(Problem):
Transcribe every line of the material below without change, apart from dropping the pictures.

(Supplied data):
_ _ _

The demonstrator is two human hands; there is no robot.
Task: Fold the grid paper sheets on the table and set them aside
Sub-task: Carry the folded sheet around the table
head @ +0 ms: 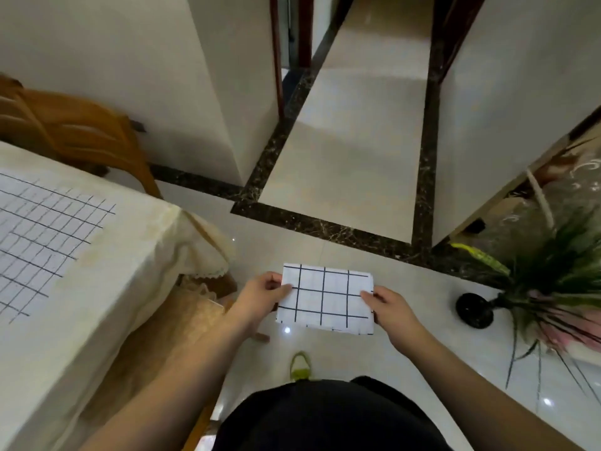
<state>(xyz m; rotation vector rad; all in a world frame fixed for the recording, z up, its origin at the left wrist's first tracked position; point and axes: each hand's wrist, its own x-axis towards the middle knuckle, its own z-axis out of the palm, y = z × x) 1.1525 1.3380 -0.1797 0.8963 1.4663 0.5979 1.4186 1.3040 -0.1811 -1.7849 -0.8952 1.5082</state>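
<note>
Two bare hands, left hand [260, 292] and right hand [392, 304], are showing; one folded white grid paper sheet [325, 299] is appearing between them; one flat unfolded grid paper sheet [42, 236] is lying on one cream-clothed table [130, 255]; one orange wooden chair [74, 135] and one green leafy potted plant [553, 275] are standing nearby.

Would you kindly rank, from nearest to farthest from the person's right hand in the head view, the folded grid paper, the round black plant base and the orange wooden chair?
1. Folded white grid paper: pinched at its right edge by the right hand.
2. Round black plant base: on the floor, to the right.
3. Orange wooden chair: far left, behind the table.
</note>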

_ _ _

(Output for this exercise):
The demonstrator is two human hands; there is no robot.
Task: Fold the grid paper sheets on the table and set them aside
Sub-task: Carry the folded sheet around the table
head @ +0 ms: 
<state>(xyz m; rotation vector rad; all in a world frame fixed for the recording, z up, its origin at the left wrist's first tracked position; point and axes: each hand's wrist, its own x-axis towards the middle knuckle, its own z-axis out of the palm, y = z × x) 1.1525 1.3380 -0.1797 0.8963 1.4663 0.5979 1.4186 1.3040 -0.1811 -1.7849 -0.8952 1.5082</state>
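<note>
Two bare hands, left hand [260, 292] and right hand [392, 304], are showing; one folded white grid paper sheet [325, 299] is appearing between them; one flat unfolded grid paper sheet [42, 236] is lying on one cream-clothed table [130, 255]; one orange wooden chair [74, 135] and one green leafy potted plant [553, 275] are standing nearby.

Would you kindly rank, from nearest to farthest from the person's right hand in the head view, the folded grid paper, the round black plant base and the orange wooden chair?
1. Folded white grid paper: pinched at its right edge by the right hand.
2. Round black plant base: on the floor, to the right.
3. Orange wooden chair: far left, behind the table.
</note>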

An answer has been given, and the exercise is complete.